Over a 100 leading biologists, historians, anthropologists and intellectuals have written a joint letter to the Ministry of Culture protesting its purported plans to fund a project to study “genetic similarities and differences in the DNA (genetic) profiles of Indian population groups.”
Last month media reports surfaced of a plan involving the Anthropological Survey of India, some scientists at the Lucknow-based Birbal Sahani Institute of Paleo sciences (BSIP) and prominent archaeologist, Vasant Shinde former director of the Deccan College Postgraduate and Research Institute.
The plan, the report, said was to procure the latest DNA sequencing equipment to “establishing the genetic history and trace the purity of races in India”.
The report quoted Mr. Shinde as saying the project aimed to study the “process of genetic mutation and mixing in Indian population over the last 10,000 years.”
Mr. Shinde, now an Adjunct Professor at the National Institute of Advanced Studies, Bengaluru, and who led archaeological expeditions to trace the history of late-Harappan-era skeletons at Rakhigarhi, Haryana, following an uproar over the news report, said that his statement was “twisted and fabricated.”
The Ministry of Culture too tweeted that the reports were incorrect and that the project wasn’t related to establishing the “genetic history of races.”
In their letter, the academics said that while it was “welcome” the government had disassociated itself from such a project it was necessary to have “public disavowals” of any present or future project related to race, especially involving studying racial purity.
The concept of biological races was discarded long ago, the letter notes. The term “race” was invented as part of the effort to classify humans into distinct groups based on physical features such as bone structure and skin colour, and social characteristics such as faith and religion. It was assumed that the groups were somehow “natural”, or that they had a meaningful biological basis.
However, in terms of the genes that make up individual biological inheritance, all human beings, irrespective of where they come from, share the same “gene pool.” Most gene-based distinctions occur within so-called races, not between races and subsequent studies have only reinforced the strength of that conclusion, their letter notes.

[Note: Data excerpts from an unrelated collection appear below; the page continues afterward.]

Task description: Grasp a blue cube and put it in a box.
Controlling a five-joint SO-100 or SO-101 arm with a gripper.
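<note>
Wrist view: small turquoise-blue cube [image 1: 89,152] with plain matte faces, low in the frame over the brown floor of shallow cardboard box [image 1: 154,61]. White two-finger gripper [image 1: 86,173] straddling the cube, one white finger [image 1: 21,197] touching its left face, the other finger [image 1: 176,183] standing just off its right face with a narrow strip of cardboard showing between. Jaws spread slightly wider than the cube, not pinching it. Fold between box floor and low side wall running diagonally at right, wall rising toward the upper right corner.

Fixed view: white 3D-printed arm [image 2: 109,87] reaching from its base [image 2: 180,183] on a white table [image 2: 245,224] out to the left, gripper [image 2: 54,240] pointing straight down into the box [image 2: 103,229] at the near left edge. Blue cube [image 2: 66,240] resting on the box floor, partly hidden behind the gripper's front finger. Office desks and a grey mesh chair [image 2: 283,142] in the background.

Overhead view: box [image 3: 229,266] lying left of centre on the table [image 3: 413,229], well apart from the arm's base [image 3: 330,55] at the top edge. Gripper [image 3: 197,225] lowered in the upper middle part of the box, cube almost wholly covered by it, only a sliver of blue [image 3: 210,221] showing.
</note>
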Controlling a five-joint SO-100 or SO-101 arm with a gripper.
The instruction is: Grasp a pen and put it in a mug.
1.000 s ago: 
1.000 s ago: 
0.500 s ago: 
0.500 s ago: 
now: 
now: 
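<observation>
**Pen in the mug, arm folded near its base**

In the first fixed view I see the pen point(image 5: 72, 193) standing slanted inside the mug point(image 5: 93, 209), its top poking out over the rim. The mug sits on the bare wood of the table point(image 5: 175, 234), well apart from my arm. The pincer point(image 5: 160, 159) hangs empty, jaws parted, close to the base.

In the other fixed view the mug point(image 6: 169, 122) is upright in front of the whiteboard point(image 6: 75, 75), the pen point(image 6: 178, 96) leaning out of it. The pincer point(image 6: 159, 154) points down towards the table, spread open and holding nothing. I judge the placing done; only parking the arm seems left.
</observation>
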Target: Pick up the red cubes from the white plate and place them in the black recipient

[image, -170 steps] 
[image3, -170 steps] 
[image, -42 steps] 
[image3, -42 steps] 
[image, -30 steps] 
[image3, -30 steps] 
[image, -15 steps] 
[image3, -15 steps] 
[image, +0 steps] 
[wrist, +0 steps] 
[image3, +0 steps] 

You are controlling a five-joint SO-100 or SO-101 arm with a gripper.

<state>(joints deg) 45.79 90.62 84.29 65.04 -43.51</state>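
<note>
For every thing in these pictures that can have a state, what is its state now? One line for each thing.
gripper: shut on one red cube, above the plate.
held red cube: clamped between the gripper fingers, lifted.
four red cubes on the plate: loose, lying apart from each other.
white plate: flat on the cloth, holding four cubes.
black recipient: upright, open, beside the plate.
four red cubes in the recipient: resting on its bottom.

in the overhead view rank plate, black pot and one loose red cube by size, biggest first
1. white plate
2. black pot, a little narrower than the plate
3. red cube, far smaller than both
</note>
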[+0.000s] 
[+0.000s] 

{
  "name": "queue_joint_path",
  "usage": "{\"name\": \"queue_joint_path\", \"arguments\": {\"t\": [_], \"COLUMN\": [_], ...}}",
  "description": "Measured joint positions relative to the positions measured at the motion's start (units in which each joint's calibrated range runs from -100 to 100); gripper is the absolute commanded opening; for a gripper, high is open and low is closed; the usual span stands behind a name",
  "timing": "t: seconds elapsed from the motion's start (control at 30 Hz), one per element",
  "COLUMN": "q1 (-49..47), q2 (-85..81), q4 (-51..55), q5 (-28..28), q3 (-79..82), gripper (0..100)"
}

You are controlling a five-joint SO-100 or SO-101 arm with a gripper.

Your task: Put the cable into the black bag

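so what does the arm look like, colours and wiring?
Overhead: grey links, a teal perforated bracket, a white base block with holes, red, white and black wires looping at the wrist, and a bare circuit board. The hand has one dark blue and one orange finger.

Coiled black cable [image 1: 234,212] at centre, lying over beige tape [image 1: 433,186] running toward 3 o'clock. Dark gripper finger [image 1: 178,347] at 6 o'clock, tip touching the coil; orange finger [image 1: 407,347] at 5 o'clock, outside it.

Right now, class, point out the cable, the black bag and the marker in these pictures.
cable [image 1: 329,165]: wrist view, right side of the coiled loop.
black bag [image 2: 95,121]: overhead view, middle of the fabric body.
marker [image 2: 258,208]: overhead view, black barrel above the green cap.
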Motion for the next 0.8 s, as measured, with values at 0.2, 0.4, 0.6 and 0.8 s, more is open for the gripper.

The notion of “purity,” in addition to being meaningless, carries with it the sense of some groups being “less pure or more pure” than others. Human history is replete with examples of horrible injustice – denial of benefits or even persecution – meted out to “less pure” groups by “more pure” groups. Racial stereotyping of humans has been discarded, and there should be no attempt to revive the concept in India, they note.
For several decades human population geneticists and anthropologists working in various Indian institutions, including the Anthropological Survey of India under the Ministry of Culture, have undertaken detailed DNA analyses of individuals collected from various communities of India, including tribal communities, and have shown that nearly every community today is an admixed community of several ancestral communities whose identities can at best be guessed, but not with great certainty. “What else is expected to result from the project under consideration of the Ministry of Culture, we do not know. But if it touches on questions of “racial purity,” one guaranteed outcome will be the exacerbation of disharmony among Indians,” the writers opine.
Prominent signatories include Partha Majumdar, of the National Institute of Biomedical Genomics,
Vidyanand Nanjundiah, Centre for Human Genetics, Bangalore, L.S. Shashidhara, Ashoka University, Sonipat, Haryana, Ramachandra Guha, Historian and Writer, Raghavendra Gadagkar. Indian Institute of Science, Bangalore and Rama Govindarajan, International Centre for Theoretical Sciences, Bangalore.